Sure, you can do a lot of neat tricks with if/thens and macros and loops. Yes, YOU understand the code. However, think about your coworkers who will be the next person to edit the file. Are you setting them up for failure?

And what about You Six Months From Now (YSMFN)? Have you met YSMFN? They're a great person. You'll meet them soon. In about 6 months, I predict. That person is a lot like you, but definitely won't remember how all those clever tricks work. That person also might be tired, sleepy, and possibly drunk. You really want to keep the configuration file simple for YSMFN.

The goal of DNSControl is to empower non-experts to safely make DNS changes. A DNS expert should create the initial configuration, but your non-expert coworkers should be able to send PR and make changes without too much hand-holding. Complexity prevents that.

What to do instead?

Isolate the clever stuff from what a typical user will need to edit.

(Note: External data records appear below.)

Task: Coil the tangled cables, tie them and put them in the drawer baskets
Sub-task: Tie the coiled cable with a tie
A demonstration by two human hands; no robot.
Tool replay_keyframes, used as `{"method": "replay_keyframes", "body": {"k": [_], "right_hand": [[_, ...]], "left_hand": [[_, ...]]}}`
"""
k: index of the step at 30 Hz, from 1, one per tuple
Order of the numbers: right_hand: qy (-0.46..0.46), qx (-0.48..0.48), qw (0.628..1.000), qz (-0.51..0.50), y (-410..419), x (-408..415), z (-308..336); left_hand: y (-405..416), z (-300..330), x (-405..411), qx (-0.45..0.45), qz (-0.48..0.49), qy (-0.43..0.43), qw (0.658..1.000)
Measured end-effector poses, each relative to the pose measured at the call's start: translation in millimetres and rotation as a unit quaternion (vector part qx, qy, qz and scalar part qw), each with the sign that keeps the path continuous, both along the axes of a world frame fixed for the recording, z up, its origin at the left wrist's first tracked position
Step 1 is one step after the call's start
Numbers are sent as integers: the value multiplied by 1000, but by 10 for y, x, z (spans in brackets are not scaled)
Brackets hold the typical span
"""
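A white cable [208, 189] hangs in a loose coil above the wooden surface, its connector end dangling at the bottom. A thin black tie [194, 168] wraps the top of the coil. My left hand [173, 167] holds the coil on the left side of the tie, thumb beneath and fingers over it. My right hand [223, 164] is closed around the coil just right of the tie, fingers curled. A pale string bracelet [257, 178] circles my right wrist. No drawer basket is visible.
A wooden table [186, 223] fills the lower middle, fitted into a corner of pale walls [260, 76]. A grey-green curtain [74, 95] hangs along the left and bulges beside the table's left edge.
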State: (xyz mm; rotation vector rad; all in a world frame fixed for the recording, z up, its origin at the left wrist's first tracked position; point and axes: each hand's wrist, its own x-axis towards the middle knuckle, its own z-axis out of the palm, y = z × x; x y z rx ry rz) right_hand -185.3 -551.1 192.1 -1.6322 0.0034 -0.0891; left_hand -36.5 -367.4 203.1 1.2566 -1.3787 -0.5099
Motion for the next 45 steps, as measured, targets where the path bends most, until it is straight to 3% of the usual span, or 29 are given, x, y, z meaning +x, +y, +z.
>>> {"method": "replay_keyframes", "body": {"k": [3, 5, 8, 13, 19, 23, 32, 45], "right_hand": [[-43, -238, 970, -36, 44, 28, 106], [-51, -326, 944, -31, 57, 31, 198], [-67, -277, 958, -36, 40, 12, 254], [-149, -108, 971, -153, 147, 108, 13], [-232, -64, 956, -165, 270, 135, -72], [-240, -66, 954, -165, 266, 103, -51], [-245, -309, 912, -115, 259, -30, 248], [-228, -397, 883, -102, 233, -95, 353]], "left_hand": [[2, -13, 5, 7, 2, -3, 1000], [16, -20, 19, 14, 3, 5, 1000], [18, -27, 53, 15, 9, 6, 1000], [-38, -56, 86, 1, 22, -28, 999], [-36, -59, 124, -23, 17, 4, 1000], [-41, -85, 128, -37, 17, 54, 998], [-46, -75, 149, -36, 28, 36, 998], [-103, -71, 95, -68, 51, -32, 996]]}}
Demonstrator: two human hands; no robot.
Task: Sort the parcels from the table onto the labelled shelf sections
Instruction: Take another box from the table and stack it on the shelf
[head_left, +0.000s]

At Stack Overflow, we put all our macro definitions and fancy stuff at the top of the file. The domains are later in the file.

We name the macros to be easy to understand for the user. For example, we have a few macros named SPF_NONE, SPF_GSUITE, and SPF_domain_tld (where domain_tld is the name of a domain). I bet you can guess which to use for a new domain without seeing the definition.

We also comment extensively. Most records have a comment at the end of the line with the ticket number of the request related to the record. Before each domain there is a long comment explaining why the domain exists, who requested it, any associated ticket numbers, and so on.

We also comment the individual parts of a record. Look at the SPF Optimizer example. Each part of the SPF record has a comment.